I think this is problematic because fast_loss and fused_linear_loss both switch the loss, so it causes weird combinations

Maybe its better to convert fast_loss to accept both boolean and a string

fast_loss: True means legacy fast_loss: 'fused' means fused

or use fast_loss = True / False and fast_loss_impl we can have the deafult (non-fused) and "fused"

But that's why we are only allowing the user to set one, if one is true, the other must be false. That prevents this issue right?

I just feel that if already having True/False switches is already abit annoying as you mentioned before. Now having constraints between them might be even more confusing

fabianlim · 2024-10-17T23:21:48Z

@anhuong it is a bit unexpected that you are not seeing speedups, as it was reported previously for the same model (alibet different seq lengths are batch sizes) that there are significant speedups #76

Even though the bench parameters that you tried are different, in ours we actually pack the sequences to full 2048, so we expect that this packing will end up with similar throughputs

Once difference I can see are that yours are multi gpu runs, can we first look at the issue using 1 gpu first.

fabianlim · 2024-10-31T17:25:19Z

@anhuong i was able to repro the liger benches by running them like this

cd $HOME/Liger-Kernel/examples/huggingface
pip install -r requirements.txt
bash run_benchmarks.sh

and doing some hacking to enable / disable the fused_cross entropy loss. I ran this with two GPUs.

Benches of FMS Accel

I have also tested this PR on FMS Accel on a set of different parameters, basically more aggressive batch sizes.

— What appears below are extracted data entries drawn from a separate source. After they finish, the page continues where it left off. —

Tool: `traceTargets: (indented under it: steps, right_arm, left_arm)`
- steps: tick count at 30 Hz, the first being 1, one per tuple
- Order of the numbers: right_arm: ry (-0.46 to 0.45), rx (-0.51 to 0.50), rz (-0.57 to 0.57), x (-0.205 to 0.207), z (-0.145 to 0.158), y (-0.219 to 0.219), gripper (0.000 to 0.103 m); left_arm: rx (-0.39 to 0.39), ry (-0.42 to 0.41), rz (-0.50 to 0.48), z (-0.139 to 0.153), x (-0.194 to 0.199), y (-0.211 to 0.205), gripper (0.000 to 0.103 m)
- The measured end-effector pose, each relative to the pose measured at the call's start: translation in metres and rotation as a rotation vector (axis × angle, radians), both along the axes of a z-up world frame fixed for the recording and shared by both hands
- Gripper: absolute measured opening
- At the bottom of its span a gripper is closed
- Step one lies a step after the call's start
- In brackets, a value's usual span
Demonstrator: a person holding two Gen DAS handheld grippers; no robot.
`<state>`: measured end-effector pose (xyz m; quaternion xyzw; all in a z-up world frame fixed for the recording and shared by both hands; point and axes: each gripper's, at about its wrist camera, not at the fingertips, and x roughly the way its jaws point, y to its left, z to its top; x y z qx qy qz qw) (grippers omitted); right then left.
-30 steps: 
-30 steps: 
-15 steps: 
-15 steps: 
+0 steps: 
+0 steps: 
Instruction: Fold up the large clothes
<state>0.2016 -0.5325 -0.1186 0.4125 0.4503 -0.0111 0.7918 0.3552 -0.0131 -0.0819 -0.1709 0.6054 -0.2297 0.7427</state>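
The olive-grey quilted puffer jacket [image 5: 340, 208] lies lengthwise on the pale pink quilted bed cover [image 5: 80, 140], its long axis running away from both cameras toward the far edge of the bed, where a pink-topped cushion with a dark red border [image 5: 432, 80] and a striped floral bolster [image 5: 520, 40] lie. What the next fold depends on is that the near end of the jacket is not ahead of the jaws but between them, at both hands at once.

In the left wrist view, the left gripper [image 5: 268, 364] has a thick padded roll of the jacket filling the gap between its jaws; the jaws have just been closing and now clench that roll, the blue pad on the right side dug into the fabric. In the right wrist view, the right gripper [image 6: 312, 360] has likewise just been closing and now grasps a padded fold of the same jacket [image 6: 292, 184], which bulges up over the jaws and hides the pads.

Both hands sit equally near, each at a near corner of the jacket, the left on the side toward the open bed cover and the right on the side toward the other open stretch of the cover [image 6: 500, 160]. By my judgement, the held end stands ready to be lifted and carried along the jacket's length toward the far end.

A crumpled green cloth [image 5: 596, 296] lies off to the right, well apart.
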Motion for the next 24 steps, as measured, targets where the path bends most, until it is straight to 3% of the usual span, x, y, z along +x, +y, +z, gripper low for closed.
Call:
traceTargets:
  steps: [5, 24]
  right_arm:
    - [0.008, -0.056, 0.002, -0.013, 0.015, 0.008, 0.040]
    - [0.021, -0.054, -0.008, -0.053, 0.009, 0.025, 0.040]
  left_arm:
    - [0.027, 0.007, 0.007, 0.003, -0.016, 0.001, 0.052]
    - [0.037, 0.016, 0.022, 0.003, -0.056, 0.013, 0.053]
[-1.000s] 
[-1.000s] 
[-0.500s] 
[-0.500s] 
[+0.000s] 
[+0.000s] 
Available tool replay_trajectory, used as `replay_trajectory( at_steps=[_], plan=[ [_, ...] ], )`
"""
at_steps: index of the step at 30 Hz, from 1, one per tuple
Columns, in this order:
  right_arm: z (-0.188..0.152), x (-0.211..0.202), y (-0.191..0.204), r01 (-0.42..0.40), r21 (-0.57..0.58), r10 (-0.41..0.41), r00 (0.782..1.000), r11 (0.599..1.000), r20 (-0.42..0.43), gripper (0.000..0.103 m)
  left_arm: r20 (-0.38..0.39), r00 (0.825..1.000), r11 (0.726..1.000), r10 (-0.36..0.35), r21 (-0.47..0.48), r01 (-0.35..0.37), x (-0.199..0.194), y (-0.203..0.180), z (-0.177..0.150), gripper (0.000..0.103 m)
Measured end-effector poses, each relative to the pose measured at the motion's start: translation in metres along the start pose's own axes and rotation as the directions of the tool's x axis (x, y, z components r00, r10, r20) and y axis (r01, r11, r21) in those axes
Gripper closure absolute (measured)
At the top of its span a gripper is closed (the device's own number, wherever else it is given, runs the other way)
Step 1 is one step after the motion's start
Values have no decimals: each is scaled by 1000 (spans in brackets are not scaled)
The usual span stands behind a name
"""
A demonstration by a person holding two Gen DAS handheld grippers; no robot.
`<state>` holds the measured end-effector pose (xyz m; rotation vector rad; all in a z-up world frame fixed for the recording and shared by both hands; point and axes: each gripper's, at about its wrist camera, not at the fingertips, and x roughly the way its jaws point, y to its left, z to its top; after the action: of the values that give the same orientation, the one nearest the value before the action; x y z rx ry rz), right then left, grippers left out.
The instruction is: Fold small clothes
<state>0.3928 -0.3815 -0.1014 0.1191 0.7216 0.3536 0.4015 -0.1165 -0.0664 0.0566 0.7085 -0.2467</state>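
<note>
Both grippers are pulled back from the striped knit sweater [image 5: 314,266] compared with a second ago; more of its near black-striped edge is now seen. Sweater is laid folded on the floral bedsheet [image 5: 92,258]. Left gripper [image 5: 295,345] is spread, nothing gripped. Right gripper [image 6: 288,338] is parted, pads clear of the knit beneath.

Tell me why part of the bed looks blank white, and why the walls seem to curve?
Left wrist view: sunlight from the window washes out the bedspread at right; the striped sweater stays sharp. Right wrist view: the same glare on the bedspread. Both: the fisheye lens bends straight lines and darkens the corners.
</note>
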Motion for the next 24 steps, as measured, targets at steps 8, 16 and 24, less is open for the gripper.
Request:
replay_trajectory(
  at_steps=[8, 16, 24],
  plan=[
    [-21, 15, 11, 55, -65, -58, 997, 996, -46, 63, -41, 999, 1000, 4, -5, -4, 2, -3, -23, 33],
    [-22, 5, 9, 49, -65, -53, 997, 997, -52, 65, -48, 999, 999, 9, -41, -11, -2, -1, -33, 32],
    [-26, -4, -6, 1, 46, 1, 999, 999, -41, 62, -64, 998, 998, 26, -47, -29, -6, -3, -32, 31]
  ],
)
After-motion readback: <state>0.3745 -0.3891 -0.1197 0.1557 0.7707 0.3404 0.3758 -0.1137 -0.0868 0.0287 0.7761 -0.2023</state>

It is possible that the speedups did not show before the non-fused version OOMs

benchmarks.csv

anhuong · 2024-10-31T22:48:32Z

For reference, using the fms-acceleration benchmarks I tried:

I removed the memory probes and only set memory logging to nvidia and tried with higher batch sizes but the benchmarking is still showing improved memory but the same train_runtime as running with the previous kernels. I had to run with the mistral model as the llama model with larger batch sizes was hitting OOM
- GPU=1, batch_size=16, train_runtime=1803 (none)--> 1573 (foak-fast-kernels) -->1570 (foak-fast-kernels)-liger
- GPU=2, batch_size=32, train_runtime=1792-->1563-->1560
- GPU=4, batch_size=64, train_runtime=1863-->1632-->1629
- GPU=4, batch_size=64, FT, train_runtime=2169-->1929-->1927
Llama3-8b, 4 GPUs, max_seq_length=512, dataset_num_samples=10000
- Lora, batch_size=32 (per_device=8) — 149 —> 131 --> 133
- Lora, batch_size=64 (per_device=16) — 132 --> 115 --> 116
- Lora, batch_size=100 (per_device=25) — 128 --> 111 --> 110
- FT, batch_size=32 — 191 --> 172 --> 179
- FT, batch_size=64 — 167 --> 149 --> 152
- FT, batch_size=100 — 158 --> 141 --> 158

As you can see the train_runtime improves going from 0 kernels to fast kernels but from fast kernels to liger fused kernel showed minimal or no speedup as Fabian showed as well.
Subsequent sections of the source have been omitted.